> _What you will do_:
Once the pictures are removed, reproduce what is left of the data below exactly.

> _Given data_:
========

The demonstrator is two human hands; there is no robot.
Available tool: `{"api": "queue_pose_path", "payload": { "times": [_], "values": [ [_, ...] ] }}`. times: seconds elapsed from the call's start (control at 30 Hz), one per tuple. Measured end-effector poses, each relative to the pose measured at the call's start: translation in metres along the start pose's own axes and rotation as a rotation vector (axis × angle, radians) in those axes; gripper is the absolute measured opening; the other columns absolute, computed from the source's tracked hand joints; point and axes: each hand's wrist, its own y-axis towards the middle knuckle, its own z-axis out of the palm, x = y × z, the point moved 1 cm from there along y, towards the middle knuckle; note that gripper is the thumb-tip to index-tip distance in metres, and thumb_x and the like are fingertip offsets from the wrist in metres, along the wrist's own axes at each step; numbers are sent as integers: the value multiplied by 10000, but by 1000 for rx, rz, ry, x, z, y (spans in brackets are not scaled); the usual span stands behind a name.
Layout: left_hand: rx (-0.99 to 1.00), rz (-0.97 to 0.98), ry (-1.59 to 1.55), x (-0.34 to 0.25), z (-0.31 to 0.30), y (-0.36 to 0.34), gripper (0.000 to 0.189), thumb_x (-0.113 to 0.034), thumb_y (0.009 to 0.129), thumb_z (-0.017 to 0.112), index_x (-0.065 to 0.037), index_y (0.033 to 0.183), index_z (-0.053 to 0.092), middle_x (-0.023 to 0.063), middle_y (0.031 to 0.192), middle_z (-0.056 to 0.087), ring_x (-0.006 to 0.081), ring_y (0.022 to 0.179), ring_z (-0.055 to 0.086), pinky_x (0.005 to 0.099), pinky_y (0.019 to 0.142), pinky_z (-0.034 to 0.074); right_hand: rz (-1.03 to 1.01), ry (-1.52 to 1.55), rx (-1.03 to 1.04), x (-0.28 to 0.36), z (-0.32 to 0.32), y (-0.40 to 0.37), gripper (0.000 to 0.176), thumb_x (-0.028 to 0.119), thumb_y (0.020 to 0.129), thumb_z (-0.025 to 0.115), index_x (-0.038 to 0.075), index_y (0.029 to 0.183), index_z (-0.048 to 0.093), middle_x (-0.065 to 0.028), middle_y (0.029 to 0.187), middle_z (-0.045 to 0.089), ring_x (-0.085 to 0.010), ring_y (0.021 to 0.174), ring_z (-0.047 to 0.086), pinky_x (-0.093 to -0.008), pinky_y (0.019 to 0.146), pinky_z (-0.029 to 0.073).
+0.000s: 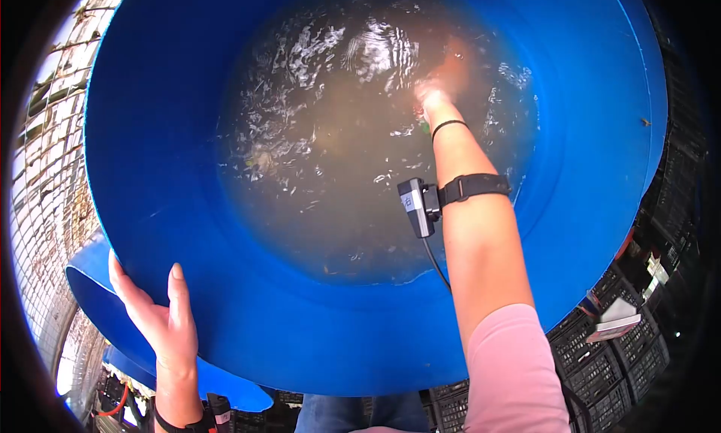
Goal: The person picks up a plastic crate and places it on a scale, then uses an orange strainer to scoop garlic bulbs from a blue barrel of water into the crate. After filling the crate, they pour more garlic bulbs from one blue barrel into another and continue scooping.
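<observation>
A large round blue tub [300,335] holds murky, rippling water [353,162] with bits of debris in it. My right hand [443,80] reaches into the water at the upper right of the pool. Its fingers are under the surface and blurred, so what they hold, if anything, is hidden. A black strap with a small device [419,208] sits on my right forearm. At the tub's lower left rim, my left hand [161,305] rests with thumb and fingers apart, touching the rim and holding nothing else.
Another blue container [94,283] stands below the tub's left side. Netting [45,185] rises along the left edge. Black plastic crates [601,373] lie at the lower right, with a white and pink box [616,324] on them. A red hose [120,403] shows at the lower left.
</observation>
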Motion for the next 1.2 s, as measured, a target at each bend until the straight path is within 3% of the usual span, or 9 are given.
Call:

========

> _Completed task_:
The demonstrator is two human hands; there is no robot.
Available tool: `{"api": "queue_pose_path", "payload": { "times": [_], "values": [ [_, ...] ] }}`. times: seconds elapsed from the call's start (control at 30 Hz), one per tuple. Measured end-effector poses, each relative to the pose measured at the call's start: translation in metres along the start pose's own axes and rotation as a rotation vector (axis × angle, radians) in those axes; gripper is the absolute measured opening; the other columns absolute, computed from the source's tracked hand joints; point and axes: each hand's wrist, its own y-axis towards the middle knuckle, its own z-axis out of the palm, x = y × z, the point moved 1 cm from there along y, towards the middle knuckle; note that gripper is the thumb-tip to index-tip distance in metres, and thumb_x and the like are fingertip offsets from the wrist in metres, along the wrist's own axes at each step; numbers are sent as integers: the value multiplied by 10000, but by 1000 for rx, rz, ry, x, z, y (spans in brackets are not scaled); the usual span stands behind a name.
Layout: left_hand: rx (-0.99 to 1.00), rz (-0.97 to 0.98), ry (-1.59 to 1.55), x (-0.34 to 0.25), z (-0.31 to 0.30), y (-0.36 to 0.34), gripper (0.000 to 0.189), thumb_x (-0.113 to 0.034), thumb_y (0.009 to 0.129), thumb_z (-0.017 to 0.112), index_x (-0.065 to 0.037), index_y (0.033 to 0.183), index_z (-0.053 to 0.092), middle_x (-0.023 to 0.063), middle_y (0.031 to 0.192), middle_z (-0.056 to 0.087), ring_x (-0.006 to 0.081), ring_y (0.022 to 0.179), ring_z (-0.055 to 0.086), pinky_x (0.005 to 0.099), pinky_y (0.019 to 0.142), pinky_z (-0.034 to 0.074); right_hand: rz (-1.03 to 1.01), ry (-1.52 to 1.55), rx (-1.03 to 1.04), x (-0.28 to 0.36), z (-0.32 to 0.32), y (-0.40 to 0.37), gripper (0.000 to 0.176), thumb_x (-0.028 to 0.119), thumb_y (0.020 to 0.129), thumb_z (-0.025 to 0.115), index_x (-0.038 to 0.075), index_y (0.029 to 0.183), index_z (-0.048 to 0.093), middle_x (-0.065 to 0.028), middle_y (0.029 to 0.187), middle_z (-0.045 to 0.089), ring_x (-0.085 to 0.010), ring_y (0.021 to 0.174), ring_z (-0.047 to 0.086), pinky_x (-0.093 to -0.008), pinky_y (0.019 to 0.146), pinky_z (-0.029 to 0.073).
+0.000s: 
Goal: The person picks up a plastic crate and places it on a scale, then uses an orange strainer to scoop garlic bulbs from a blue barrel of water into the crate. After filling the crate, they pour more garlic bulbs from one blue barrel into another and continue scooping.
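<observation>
A large round blue tub [300,335] holds murky, rippling water [353,162] with bits of debris in it. My right hand [443,80] reaches into the water at the upper right of the pool. Its fingers are under the surface and blurred, so what they hold, if anything, is hidden. A black strap with a small device [419,208] sits on my right forearm. At the tub's lower left rim, my left hand [161,305] rests with thumb and fingers apart, touching the rim and holding nothing else.
Another blue container [94,283] stands below the tub's left side. Netting [45,185] rises along the left edge. Black plastic crates [601,373] lie at the lower right, with a white and pink box [616,324] on them. A red hose [120,403] shows at the lower left.
</observation>
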Motion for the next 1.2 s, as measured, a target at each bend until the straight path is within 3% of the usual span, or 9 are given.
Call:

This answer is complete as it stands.